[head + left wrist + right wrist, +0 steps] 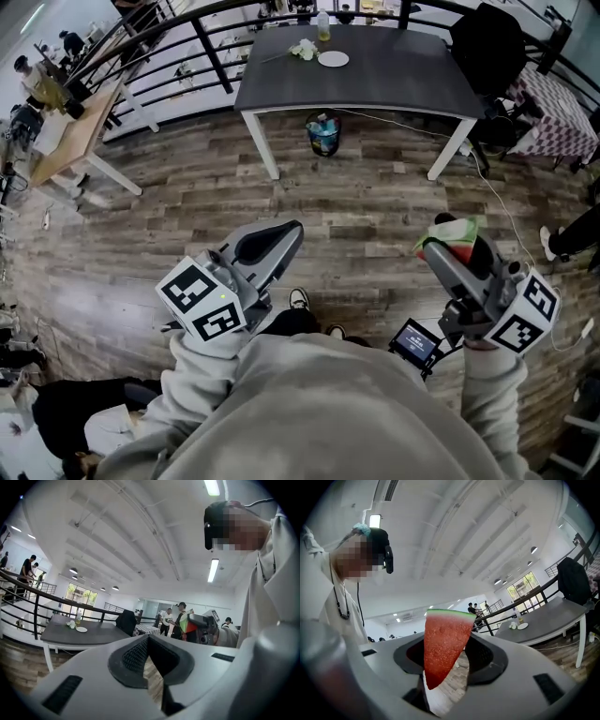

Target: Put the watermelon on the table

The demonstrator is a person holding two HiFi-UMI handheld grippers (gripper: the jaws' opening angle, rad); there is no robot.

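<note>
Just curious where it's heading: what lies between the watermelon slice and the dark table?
Only bare wooden floor, seen in the head view; a small bin stands under the table.

The table (375,70) stands ahead, well apart from both grippers, with a railing (187,37) behind it, a bin (323,133) on the floor beneath it and a chair (487,42) at its far right corner. On its far left part lies a plate (333,59), with a bottle (323,26) behind that. Nearer, the left gripper (272,239) is at left and the right gripper (455,234) at right, a watermelon slice (443,644) between the right one's jaws, and a second table (75,131) stands far left.
</note>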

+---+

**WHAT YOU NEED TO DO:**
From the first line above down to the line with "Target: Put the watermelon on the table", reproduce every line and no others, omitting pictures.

**YOUR RESPONSE:**
[head + left wrist + right wrist, +0 steps] 

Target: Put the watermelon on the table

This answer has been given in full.